__EXERCISE PROMPT__
What is needed is an exact reproduction of the listing, without its pictures.

__INPUT MATERIAL__

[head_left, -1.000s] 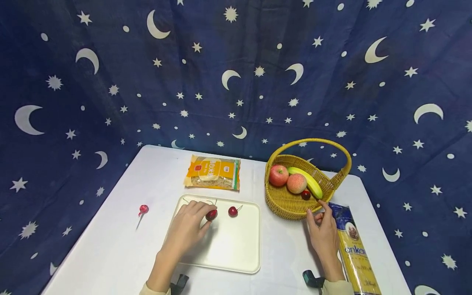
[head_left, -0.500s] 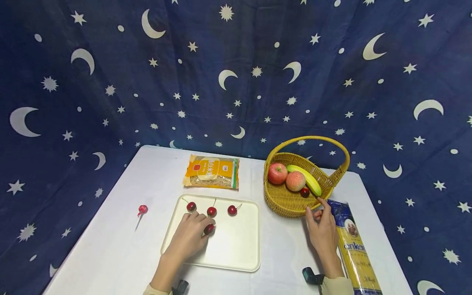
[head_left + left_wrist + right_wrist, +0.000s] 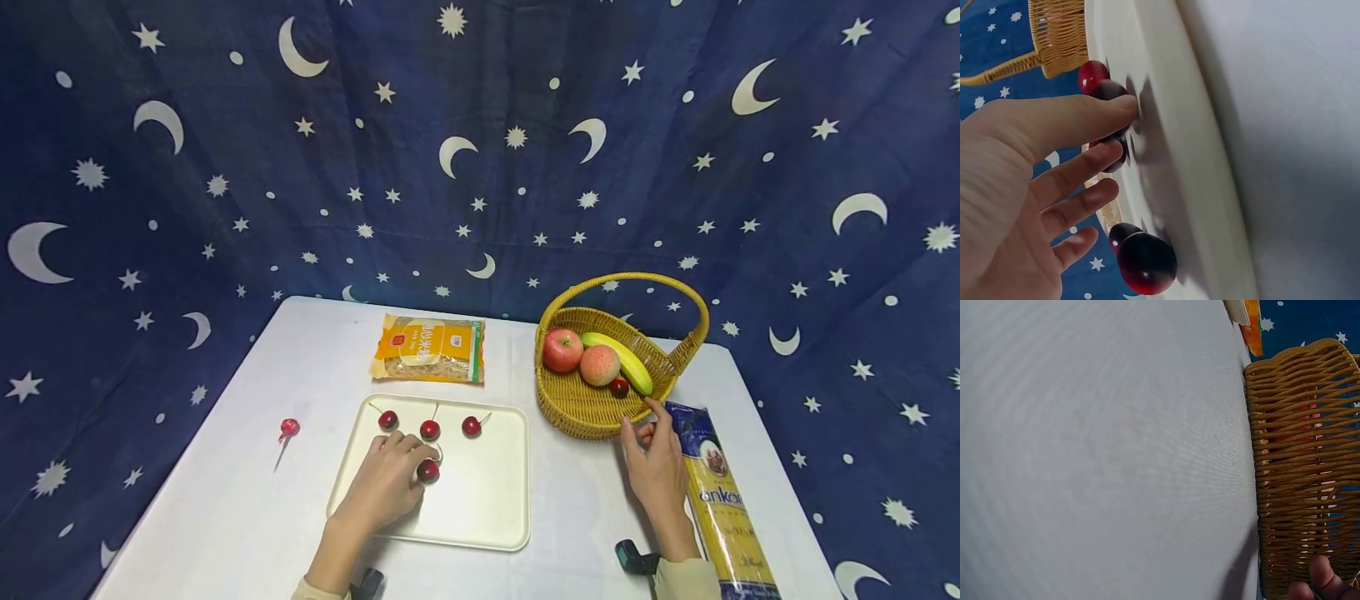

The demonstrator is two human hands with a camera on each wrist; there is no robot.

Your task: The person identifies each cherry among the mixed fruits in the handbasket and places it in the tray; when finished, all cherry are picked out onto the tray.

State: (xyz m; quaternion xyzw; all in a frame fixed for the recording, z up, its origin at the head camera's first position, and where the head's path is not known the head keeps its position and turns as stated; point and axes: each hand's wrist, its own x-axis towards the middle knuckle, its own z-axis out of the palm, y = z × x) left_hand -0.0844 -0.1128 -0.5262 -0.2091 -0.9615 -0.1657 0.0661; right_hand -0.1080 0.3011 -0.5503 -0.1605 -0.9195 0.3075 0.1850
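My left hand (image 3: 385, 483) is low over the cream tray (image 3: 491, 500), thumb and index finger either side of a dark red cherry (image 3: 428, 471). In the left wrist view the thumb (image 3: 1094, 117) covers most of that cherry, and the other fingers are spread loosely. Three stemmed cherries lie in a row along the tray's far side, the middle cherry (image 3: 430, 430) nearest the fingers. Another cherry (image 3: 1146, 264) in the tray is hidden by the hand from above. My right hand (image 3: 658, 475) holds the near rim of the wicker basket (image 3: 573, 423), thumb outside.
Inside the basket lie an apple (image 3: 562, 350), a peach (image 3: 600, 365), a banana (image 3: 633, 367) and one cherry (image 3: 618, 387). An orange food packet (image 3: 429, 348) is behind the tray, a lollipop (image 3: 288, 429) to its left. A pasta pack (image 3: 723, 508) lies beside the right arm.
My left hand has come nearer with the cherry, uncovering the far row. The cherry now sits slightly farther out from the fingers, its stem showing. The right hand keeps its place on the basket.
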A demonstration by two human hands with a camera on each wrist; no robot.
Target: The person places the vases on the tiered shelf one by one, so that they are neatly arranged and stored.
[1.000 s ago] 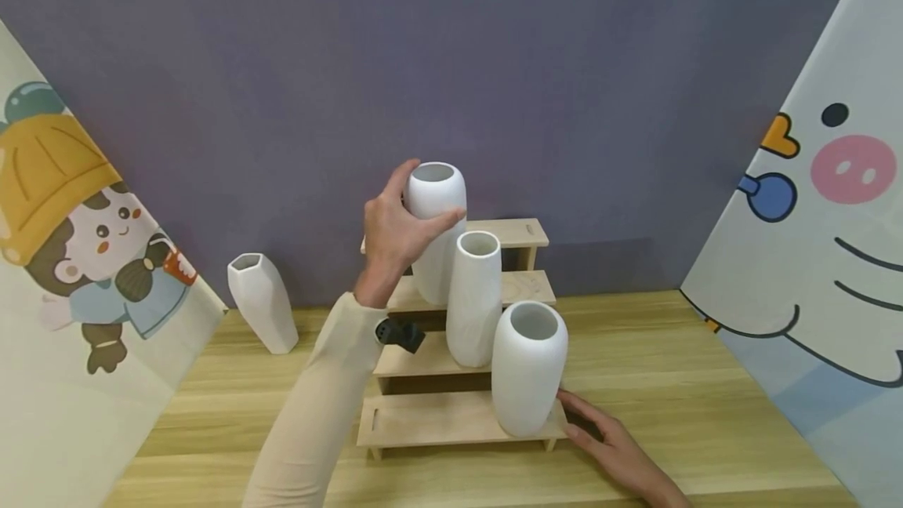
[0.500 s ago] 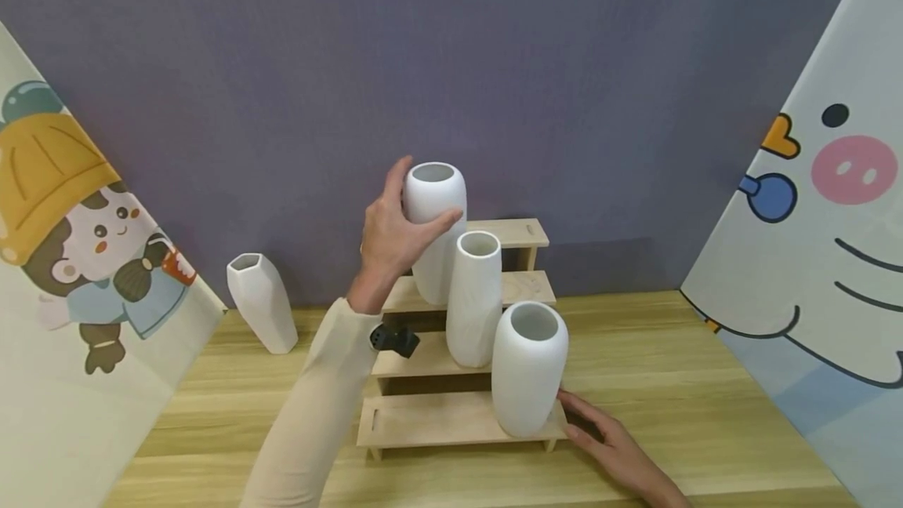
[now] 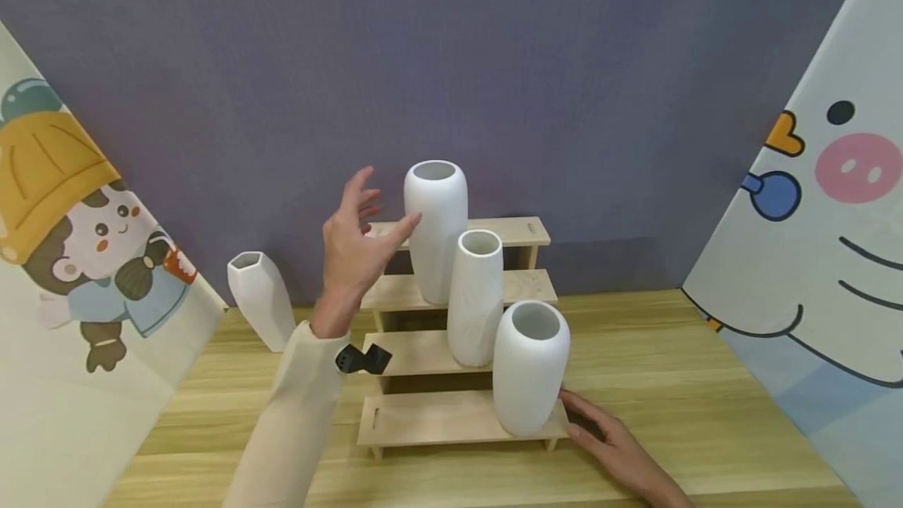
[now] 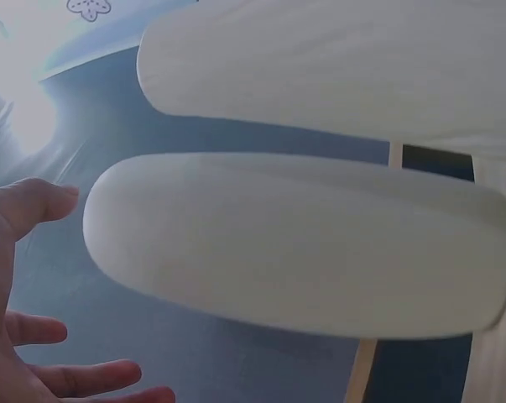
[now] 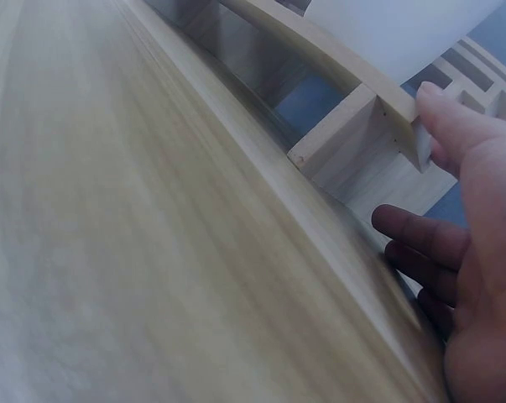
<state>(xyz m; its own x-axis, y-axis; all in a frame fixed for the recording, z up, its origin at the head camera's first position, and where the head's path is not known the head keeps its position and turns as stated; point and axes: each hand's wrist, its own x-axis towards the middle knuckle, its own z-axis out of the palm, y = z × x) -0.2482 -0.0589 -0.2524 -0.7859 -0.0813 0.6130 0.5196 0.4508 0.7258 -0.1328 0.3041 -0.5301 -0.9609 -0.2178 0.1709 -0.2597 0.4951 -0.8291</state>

__YOUR SOLUTION__
[head_left, -1.000s] 
[head_left, -0.500s] 
[head_left + left_wrist + right_wrist, +0.000s] 

The demonstrator is two human hands with a camera on each wrist; there is no robot.

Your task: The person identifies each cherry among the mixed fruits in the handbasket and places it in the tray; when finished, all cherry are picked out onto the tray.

State: (xyz m; quaternion xyzw; all in a frame fixed for the recording, z up, its origin at the head camera's first position, and where the head's path is not known the head keeps its position and turns as stated; point and axes: each hand's wrist, its own x-axis towards the middle knuckle, its own z-axis out of the palm, y = z × x) left_hand -0.0844 -0.1128 -0.5262 -0.2091 -0.9615 -0.1657 0.0661; right_hand -0.1080 0.3011 -0.5503 -0.1605 -0.9195 0.3075 0.1850
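My left hand (image 3: 385, 483) is low over the cream tray (image 3: 491, 500), thumb and index finger either side of a dark red cherry (image 3: 428, 471). In the left wrist view the thumb (image 3: 1094, 117) covers most of that cherry, and the other fingers are spread loosely. Three stemmed cherries lie in a row along the tray's far side, the middle cherry (image 3: 430, 430) nearest the fingers. Another cherry (image 3: 1146, 264) in the tray is hidden by the hand from above. My right hand (image 3: 658, 475) holds the near rim of the wicker basket (image 3: 573, 423), thumb outside.
Inside the basket lie an apple (image 3: 562, 350), a peach (image 3: 600, 365), a banana (image 3: 633, 367) and one cherry (image 3: 618, 387). An orange food packet (image 3: 429, 348) is behind the tray, a lollipop (image 3: 288, 429) to its left. A pasta pack (image 3: 723, 508) lies beside the right arm.
My left hand has come nearer with the cherry, uncovering the far row. The cherry now sits slightly farther out from the fingers, its stem showing. The right hand keeps its place on the basket.
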A demonstration by two human hands with a camera on each wrist; no robot.
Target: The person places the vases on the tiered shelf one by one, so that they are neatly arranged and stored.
[1.000 s ago] 
[0.500 s ago] 
[now] 
[now] 
[now] 
<state>(xyz m; its own x-axis, y-axis; all in a frame fixed for the recording, z up, its origin at the head camera's first position, and where the head's path is not known the head keeps its position and turns as stated; point and axes: each hand's wrist, its own x-axis towards the middle knuckle, its own z-axis out of the palm, y = z × x) -0.2482 -0.0589 -0.2524 -0.7859 -0.0813 0.6130 0.5196 0.4508 0.7258 -0.1328 0.3041 -0.5301 -0.9609 -0.2178 0.1709 -0.2597 0.4951 -0.8291</state>

There is nothing further to the answer.